After which, procurement and supply chain strategies must be adapted. "Various tools and best practices exist for procurement departments to limit the harmful impacts of climate change on their supply chains. First, they must consider geographically diversifying their supplier panels as well as their subsidiaries," recalls Romain Nocente, commodities analyst within the SVP group. Climate-specific criteria can also be integrated into tenders, adaptation clauses included in contracts, transport modes diversified, and the supply chain digitalised and made more reliable...

Stage 3: Managing implementation

Lastly, the climate resilience plan must be managed, updated and integrated at the heart of the company. This involves appointing a reference person and implementing the right monitoring indicators: climate incidents, progress in climate action deployment, impacts of actions... This enables measuring the effectiveness of actions to ensure that risks are reduced to an acceptable level and whether the risk analysis needs to be reviewed.

It is imperative to embed this approach into governance and decision-making processes. The plan can thus make its entrance into management committees, investment plans and the Corporate Social Responsibility (CSR) strategy. It can also align with the commitments of the Paris Agreement, to contribute to reducing greenhouse gas emissions.

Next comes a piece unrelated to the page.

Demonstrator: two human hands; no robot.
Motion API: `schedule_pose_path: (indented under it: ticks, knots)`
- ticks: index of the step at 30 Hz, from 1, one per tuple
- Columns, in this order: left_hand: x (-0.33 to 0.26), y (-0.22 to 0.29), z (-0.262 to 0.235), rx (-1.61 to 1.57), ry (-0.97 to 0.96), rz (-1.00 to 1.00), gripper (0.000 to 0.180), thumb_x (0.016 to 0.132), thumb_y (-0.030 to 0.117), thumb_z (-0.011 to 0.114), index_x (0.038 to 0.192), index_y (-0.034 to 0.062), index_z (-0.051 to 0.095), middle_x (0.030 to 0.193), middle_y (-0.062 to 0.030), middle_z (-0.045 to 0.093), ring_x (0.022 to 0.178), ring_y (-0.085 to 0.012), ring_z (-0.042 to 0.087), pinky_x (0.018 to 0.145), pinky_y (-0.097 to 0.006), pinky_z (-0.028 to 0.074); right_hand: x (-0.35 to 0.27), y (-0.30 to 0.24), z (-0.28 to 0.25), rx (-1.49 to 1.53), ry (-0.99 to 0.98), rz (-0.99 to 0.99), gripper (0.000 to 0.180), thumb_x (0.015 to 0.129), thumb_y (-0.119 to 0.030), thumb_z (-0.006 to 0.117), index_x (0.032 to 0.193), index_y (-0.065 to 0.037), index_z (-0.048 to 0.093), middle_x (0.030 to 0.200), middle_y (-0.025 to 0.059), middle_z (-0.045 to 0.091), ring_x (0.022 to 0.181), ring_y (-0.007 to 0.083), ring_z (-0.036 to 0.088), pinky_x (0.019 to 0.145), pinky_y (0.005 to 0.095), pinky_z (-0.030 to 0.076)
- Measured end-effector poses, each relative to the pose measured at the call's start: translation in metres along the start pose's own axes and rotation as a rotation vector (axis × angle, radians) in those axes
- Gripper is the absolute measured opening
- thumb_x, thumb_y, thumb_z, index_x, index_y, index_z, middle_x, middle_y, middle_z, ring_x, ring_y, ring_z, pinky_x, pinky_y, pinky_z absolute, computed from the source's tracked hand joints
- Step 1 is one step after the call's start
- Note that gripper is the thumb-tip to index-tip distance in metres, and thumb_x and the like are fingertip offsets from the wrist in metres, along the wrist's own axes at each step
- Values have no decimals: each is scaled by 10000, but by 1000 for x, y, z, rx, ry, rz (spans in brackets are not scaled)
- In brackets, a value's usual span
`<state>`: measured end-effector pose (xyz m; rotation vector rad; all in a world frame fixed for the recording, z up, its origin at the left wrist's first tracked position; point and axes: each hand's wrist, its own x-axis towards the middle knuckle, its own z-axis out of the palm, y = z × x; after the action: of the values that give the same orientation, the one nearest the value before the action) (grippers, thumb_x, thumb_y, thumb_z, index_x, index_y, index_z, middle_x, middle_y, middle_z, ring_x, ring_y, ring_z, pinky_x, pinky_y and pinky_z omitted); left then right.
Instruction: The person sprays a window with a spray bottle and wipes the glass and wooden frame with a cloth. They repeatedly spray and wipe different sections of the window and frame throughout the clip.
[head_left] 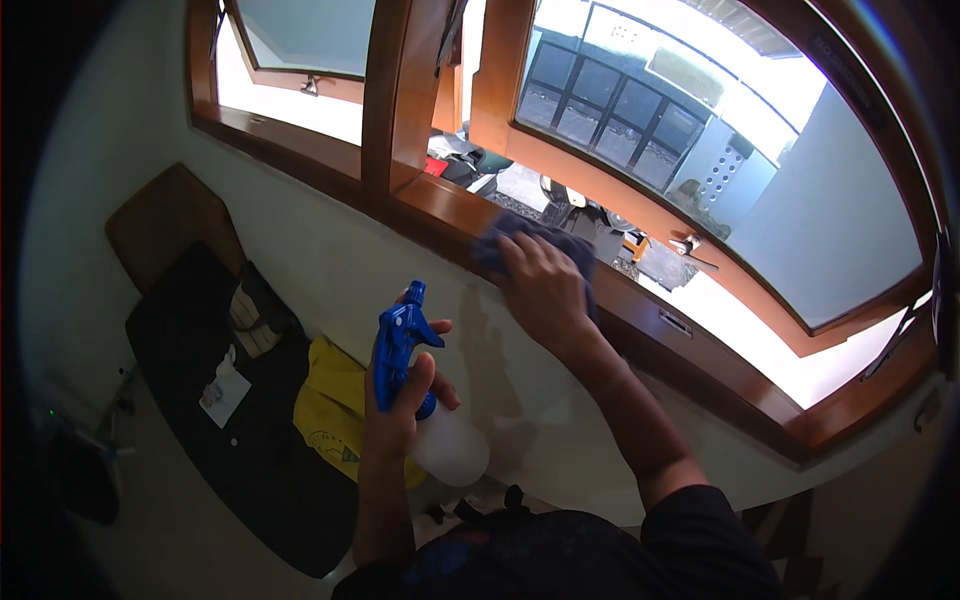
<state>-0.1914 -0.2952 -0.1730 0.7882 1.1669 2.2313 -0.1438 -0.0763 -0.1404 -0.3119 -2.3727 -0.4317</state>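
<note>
Head view shows our right hand (545,290) pressing one dark blue cloth (530,245) flat on the brown window sill (660,320), while our left hand (400,400) is closed around one spray bottle (425,400) with a blue top. We think the cloth could slip off the sill edge, or the tilted bottle could drip on the one yellow bag (335,405) below.

Window (700,130) glare, dim fisheye-warped interior
</note>
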Motion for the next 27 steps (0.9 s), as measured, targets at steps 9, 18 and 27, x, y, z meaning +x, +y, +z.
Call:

As with any project, the success of the climate resilience plan depends partly on employee buy-in. This starts with clear communication of the objectives and expected benefits of the actions undertaken, whilst formalising best practices. To go further, the company can implement awareness campaigns or practical workshops.

Focus on Climate Fresk

At Manutan, we use Climate Fresk. These educational and collaborative workshops aim to raise awareness of climate issues so that each employee can take ownership of them and act accordingly. The format is fun, participatory and creative, inviting everyone to reconstruct the cause-and-effect links of climate change and explore possible solutions.

The question is therefore no longer whether the company will be affected by climate change, but when and how it will prepare for it. Beyond risk management, it's an opportunity to build a more agile and competitive organisation, in favour of sustainable development.